Прозванный Napoléon le petit, “Наполеон малый”, племянник был во всех отношениях бледной копией своего дяди – вплоть до церемонии утреннего туалета. Наполеон III тоже любил начинать утро с ванны и чашки чая. Но если его дядя всегда и всюду возил с собой лошадиные дозы одеколона, то племянник ограничивался простой водой, без каких-либо примесей. Возможно, эта привычка осталась у него с детства, когда его отец составлял целые списки инструкций, касавшихся его воспитания и личной гигиены: “Мой сын должен мыть ноги раз в неделю, чистить ногти лимоном, а руки – отрубями, но никогда не мыть с мылом. Он не должен пользоваться ни одеколоном, ни другими духами” 68. Пожалуй, такие правила были частью тогдашней общей тенденции: мужчины все меньше душились, предоставляя пахнуть цветочными ароматами женщинам.
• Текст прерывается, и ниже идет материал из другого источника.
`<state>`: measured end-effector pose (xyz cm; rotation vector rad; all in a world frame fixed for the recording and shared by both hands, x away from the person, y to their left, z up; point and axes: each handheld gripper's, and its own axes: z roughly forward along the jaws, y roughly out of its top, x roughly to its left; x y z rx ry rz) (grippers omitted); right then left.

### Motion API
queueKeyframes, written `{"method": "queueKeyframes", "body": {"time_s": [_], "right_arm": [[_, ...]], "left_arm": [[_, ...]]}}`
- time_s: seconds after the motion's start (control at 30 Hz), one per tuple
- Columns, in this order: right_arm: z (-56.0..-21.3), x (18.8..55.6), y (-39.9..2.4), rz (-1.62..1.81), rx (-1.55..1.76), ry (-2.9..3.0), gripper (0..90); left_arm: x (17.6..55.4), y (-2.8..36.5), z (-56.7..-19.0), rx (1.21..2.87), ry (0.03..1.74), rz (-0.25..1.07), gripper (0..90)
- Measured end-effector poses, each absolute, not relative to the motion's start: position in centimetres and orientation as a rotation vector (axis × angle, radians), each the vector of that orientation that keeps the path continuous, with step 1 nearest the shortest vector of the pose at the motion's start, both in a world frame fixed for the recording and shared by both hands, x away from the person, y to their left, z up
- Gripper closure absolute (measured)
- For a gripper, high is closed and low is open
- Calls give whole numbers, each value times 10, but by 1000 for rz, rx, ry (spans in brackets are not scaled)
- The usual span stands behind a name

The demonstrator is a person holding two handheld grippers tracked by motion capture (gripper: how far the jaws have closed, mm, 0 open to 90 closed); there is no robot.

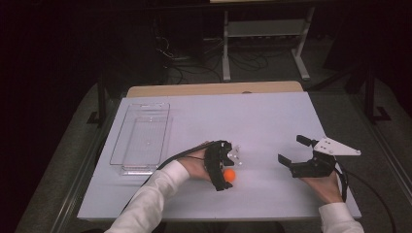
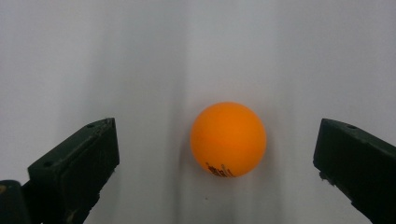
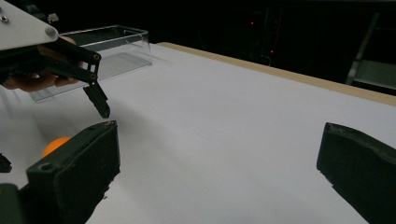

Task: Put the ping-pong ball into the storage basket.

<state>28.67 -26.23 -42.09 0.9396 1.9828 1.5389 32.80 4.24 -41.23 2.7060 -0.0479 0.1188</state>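
Left claw (image 2: 217, 154) straddles the orange ball (image 2: 228, 139), jaws wide apart.

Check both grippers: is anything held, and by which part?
Nothing is held. The left gripper is open around the small orange ball, jaws clear of both its sides. The right gripper is open over bare white table.

The orange ball (image 2: 228, 139) looks smooth, matt plastic. The bin (image 1: 141, 137) is clear, glossy plastic. The tabletop (image 1: 272, 121) has a matt white sheet over a wood edge.
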Motion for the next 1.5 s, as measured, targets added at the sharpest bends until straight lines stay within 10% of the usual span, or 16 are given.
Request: {"method": "queueKeyframes", "body": {"time_s": [1.5], "right_arm": [[-420, 286, -261, 1540, 920, 1974, 0]], "left_arm": [[331, 42, -418, 2719, -77, 40, 505]]}}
Наступило парадоксальное для духов время. Их рынок расширился как никогда. Но в то же время завершалось их размежевание с лекарственным прошлым. Тонкая линия, разделявшая духи и целебные эликсиры, обозначилась резче, и теперь люди уже редко пили духи. Вскоре это разграничение было закреплено и в налоговом кодексе при помощи процесса денатурации: парфюмеры начали использовать в своей продукции ядовитый древесный спирт, или метанол, чтобы она становилась непригодной для питья – и, соответственно, облагалась более низким налогом. В Британии метанол в духи начали добавлять в 1855 году, во Франции – в 1872-м 69. Окончательно ушли в прошлое те дни, когда духи служили еще и целебными эликсирами, вобравшими в себя жизненную силу растений. Парфюмерная индустрия готовилась к вступлению в новую эпоху, и проследить связь ее продукции с живыми растениями становилось все труднее.
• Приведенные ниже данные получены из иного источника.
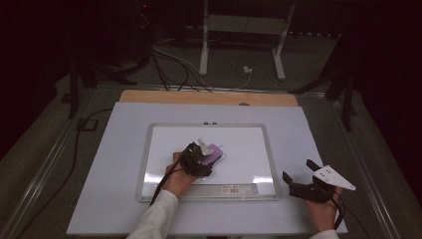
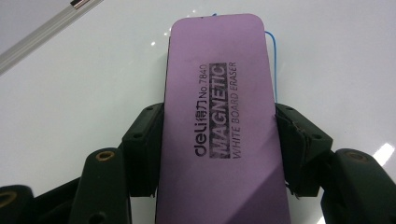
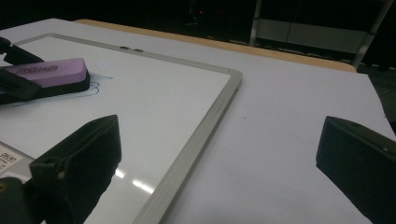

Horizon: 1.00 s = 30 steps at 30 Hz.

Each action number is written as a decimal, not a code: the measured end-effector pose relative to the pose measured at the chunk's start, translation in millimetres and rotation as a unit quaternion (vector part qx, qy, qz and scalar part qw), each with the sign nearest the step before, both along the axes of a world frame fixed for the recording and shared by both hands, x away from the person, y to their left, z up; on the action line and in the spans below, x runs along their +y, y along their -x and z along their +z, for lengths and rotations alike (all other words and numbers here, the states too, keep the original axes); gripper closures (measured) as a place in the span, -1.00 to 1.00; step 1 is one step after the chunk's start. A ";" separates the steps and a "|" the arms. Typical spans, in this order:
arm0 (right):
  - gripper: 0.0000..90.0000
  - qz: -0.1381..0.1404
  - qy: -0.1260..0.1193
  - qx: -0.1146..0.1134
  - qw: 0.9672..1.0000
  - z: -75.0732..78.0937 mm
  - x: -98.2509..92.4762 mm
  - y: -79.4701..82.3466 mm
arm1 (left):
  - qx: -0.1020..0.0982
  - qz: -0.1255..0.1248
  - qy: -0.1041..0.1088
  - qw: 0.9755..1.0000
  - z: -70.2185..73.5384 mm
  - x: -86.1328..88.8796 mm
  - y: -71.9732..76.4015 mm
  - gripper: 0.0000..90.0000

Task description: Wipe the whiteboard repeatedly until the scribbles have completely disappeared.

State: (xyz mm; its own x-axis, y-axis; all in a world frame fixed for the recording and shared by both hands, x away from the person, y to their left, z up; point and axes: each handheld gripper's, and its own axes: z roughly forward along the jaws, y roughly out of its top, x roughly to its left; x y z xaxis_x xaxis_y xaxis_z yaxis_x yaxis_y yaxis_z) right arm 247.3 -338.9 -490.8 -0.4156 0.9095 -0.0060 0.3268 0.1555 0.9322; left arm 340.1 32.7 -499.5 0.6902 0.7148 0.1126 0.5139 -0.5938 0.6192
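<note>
Two grippers are at work, and only the left gripper (image 1: 211, 152) carries anything: its black jaws are clamped on the long sides of the purple, round-cornered magnetic whiteboard eraser (image 2: 224, 121), whose long axis runs straight out from the jaws. The eraser lies flat near the middle of the glossy white, grey-framed whiteboard (image 1: 259, 130), its felt underside seemingly on the surface, though the contact itself is hard to make out. A thin blue marker line (image 2: 274, 65) peeks out along the eraser's far right edge, so the ink to wipe sits just beside and beyond the eraser's front end. Farther right, the right gripper (image 1: 298, 175) rests off the board on the matte white tabletop (image 1: 109, 169), jaws spread wide with nothing between them, well apart from the marks.
</note>
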 end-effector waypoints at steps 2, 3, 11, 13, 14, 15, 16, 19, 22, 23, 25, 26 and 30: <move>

Эдуард Ложье уже не желал иметь ко всему этому отношения. Хотя он по-прежнему жил недалеко от своего родного парижского района, держа магазин на рю Гренета, дальнейшие описания его деятельности в коммерческом альманахе свидетельствуют о том, что он все больше удалялся от первоначального семейного дела: от возгонки он перешел к бутилированию, затем к винным пробкам, а под конец к производству пробковых подошв для обуви. Так и не женившись и не обзаведясь детьми, он умер 14 марта 1869 года и оставил на редкость мало следов, которые позволили бы будущим историкам сколько-нибудь подробно восстановить поздние этапы его жизни 70.